Una inolvidable jornada futbolística y cultural se vivió este 30 de junio en Paraguay, cuando la selección guaraní aseguró su pase a los octavos de final del Mundial 2026 tras derrotar a Alemania en una dramática tanda de penales. El partido, disputado en el marco de la Copa del Mundo que se celebra en México, Estados Unidos y Canadá, terminó 1-1 en el tiempo regular y se definió con un contundente 4-3 desde los once metros, donde el arquero Orlando Gill se erigió como figura al atajar dos penales. La hazaña desató una ola de celebración que tuvo como banda sonora el vallenato colombiano, género que, con profundo arraigo en el país sudamericano, se coló en los cánticos de los hinchas.
Mientras miles de paraguayos festejaban en las calles, las estrofas de «Mi segunda Vida», del Binomio de Oro de América, se escucharon con fuerza: «Me contó un colibrí, que me piensas dejar, porque ya junto a mi no te sientes bien». La elección del vallenato no fue casualidad. Este género, que llegó a Paraguay en la década de 1960 gracias a la difusión de Bovea y sus Vallenatos, se ha convertido en una parte esencial de la identidad musical popular. En los años 70 y 80, la radio y la cumbia colombiana, impulsadas desde Argentina, ampliaron su alcance, pero fue en los 90 y 2000 cuando futbolistas paraguayos que jugaban en Colombia llevaron discos y consolidaron el género en ligas locales, barriadas y hasta en el transporte urbano.
Un vínculo que trasciende el deporte
La celebración no pasó inadvertida para la senadora colombiana Angélica Lozano, quien expresó su alegría a través de su cuenta en X. «Qué felicidad por los paraguayos! Celebran con vallenato colombiano. Tanto Paraguay como Corea quieren genuinamente a los colombianos porque fue de los pocos países en un caso y el único en el otro, que los apoyó en las guerras que sufrieron», escribió la congresista de la Alianza Verde, en un mensaje que resalta los lazos históricos de solidaridad entre ambas naciones.
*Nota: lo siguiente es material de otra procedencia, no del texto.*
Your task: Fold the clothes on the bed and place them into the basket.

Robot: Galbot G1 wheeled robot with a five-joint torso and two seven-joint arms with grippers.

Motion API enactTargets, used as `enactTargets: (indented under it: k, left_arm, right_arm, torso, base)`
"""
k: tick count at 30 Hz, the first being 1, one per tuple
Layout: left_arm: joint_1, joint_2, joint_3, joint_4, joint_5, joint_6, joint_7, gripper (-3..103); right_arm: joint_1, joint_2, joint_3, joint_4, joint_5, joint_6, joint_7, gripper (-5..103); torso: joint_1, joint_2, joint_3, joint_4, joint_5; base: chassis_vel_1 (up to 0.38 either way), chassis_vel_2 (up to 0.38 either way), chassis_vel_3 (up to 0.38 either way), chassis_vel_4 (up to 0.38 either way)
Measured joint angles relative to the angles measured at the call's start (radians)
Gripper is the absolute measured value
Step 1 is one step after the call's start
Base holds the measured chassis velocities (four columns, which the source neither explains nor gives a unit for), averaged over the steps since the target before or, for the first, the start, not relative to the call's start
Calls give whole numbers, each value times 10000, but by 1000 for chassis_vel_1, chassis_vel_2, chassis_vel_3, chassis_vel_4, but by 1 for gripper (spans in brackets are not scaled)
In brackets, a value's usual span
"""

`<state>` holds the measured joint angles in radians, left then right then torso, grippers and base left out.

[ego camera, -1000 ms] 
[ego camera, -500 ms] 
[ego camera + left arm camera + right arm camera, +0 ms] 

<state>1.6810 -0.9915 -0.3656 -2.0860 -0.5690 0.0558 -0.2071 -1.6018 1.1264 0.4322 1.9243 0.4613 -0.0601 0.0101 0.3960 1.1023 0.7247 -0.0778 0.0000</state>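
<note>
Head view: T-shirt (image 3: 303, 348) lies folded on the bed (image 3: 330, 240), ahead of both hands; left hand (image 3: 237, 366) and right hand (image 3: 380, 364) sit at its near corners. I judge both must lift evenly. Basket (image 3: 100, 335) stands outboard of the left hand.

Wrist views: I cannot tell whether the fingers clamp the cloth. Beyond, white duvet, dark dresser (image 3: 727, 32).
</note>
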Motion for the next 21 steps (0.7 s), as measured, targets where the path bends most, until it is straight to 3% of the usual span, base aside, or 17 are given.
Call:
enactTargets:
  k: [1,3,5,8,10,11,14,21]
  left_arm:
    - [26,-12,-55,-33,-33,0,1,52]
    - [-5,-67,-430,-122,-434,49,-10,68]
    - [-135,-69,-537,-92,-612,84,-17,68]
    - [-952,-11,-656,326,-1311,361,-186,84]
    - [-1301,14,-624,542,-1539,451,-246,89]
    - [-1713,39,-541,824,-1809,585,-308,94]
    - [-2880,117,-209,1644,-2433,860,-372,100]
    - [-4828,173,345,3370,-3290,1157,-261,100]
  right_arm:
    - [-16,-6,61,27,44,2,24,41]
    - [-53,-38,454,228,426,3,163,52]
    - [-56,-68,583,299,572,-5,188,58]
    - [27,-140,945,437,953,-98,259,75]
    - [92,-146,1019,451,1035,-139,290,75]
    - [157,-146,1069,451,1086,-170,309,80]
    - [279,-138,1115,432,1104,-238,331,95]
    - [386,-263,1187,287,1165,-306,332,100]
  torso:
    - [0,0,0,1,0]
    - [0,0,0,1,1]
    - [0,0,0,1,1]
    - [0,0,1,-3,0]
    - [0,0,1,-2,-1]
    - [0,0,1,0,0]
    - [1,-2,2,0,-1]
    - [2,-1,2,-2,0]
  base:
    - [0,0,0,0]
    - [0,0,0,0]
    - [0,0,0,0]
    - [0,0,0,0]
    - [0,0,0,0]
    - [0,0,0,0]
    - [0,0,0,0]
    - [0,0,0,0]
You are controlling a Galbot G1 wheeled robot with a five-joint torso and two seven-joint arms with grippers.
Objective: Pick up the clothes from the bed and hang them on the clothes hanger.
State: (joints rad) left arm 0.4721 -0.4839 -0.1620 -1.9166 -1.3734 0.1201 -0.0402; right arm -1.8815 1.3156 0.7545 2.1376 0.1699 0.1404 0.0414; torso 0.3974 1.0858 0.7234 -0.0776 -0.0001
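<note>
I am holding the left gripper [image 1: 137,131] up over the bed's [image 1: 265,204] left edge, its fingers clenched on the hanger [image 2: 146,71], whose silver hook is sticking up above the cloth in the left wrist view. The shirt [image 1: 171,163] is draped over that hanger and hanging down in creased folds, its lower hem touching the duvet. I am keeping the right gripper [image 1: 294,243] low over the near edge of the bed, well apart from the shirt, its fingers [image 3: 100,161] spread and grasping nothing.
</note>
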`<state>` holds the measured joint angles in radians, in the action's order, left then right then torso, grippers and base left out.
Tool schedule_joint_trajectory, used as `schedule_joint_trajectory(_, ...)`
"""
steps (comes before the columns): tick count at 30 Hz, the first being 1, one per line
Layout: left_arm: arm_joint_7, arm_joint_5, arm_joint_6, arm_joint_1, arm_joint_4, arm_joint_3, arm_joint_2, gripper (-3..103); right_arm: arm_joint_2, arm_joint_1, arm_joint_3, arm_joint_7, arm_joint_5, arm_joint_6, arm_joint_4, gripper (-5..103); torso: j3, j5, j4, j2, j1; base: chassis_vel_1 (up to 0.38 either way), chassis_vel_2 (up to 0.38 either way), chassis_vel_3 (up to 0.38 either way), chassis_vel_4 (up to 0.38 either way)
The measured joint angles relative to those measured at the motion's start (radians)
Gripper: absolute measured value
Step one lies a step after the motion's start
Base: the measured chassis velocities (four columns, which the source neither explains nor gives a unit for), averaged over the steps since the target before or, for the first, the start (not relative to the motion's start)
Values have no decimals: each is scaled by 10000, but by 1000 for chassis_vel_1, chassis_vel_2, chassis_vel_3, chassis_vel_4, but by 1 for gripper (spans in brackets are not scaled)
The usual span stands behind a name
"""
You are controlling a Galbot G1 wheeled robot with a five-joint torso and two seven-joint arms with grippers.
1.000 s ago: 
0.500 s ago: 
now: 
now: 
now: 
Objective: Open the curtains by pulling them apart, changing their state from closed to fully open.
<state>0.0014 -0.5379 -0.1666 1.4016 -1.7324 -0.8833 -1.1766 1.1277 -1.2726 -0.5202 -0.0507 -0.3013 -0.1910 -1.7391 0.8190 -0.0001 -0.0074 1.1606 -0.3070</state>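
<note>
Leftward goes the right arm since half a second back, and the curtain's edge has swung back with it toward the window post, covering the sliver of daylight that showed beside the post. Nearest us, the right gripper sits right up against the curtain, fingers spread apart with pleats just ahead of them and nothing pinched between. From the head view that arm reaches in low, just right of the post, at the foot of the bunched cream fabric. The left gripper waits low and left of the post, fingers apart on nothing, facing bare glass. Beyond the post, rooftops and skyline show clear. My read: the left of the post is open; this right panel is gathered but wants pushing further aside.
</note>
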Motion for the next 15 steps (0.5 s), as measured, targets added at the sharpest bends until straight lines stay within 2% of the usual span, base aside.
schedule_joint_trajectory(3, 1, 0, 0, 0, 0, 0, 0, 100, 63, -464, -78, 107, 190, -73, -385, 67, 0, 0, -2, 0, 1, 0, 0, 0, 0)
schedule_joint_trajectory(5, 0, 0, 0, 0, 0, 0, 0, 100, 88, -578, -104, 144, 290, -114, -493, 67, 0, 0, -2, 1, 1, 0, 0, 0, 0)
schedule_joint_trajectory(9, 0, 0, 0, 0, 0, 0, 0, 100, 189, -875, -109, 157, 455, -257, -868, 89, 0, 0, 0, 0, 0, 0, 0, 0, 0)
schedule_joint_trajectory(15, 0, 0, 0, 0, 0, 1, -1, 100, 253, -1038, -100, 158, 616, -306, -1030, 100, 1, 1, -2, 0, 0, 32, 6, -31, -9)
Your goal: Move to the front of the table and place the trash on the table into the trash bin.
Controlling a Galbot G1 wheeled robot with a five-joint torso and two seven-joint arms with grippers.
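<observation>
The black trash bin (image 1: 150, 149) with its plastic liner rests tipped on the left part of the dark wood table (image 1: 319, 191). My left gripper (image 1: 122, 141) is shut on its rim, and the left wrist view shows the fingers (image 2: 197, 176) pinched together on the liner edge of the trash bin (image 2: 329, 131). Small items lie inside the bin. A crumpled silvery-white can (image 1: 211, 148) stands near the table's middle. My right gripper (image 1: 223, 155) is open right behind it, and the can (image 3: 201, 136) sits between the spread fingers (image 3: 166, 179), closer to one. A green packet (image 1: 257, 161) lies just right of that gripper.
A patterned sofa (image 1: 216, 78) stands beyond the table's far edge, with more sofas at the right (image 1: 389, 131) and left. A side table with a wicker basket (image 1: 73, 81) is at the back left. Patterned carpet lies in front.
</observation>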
En redes sociales, el entusiasmo se multiplicó con comentarios como «Cómo no amar a Paraguay», «En Paraguay se escucha más vallenato que en Valledupar» y «Paraguay es la segunda Colombia», reflejando la profunda conexión cultural.
Artistas como Diomedes Díaz, el Binomio de Oro (en la época de Rafael Orozco), y agrupaciones como Los Chiches del Vallenato y Los Inquietos del Vallenato, que realizaron giras exitosas en el país, han convertido a Paraguay en uno de los mercados internacionales más importantes para el vallenato. Para coronar la jornada histórica, el presidente Santiago Peña declaró el 30 de junio como feriado nacional, permitiendo que todo el país se sumara al júbilo. Ahora, la afición espera el desenlace del partido entre Francia y Suecia para conocer al rival en octavos de final, mientras el eco del vallenato sigue sonando en Asunción y sus alrededores.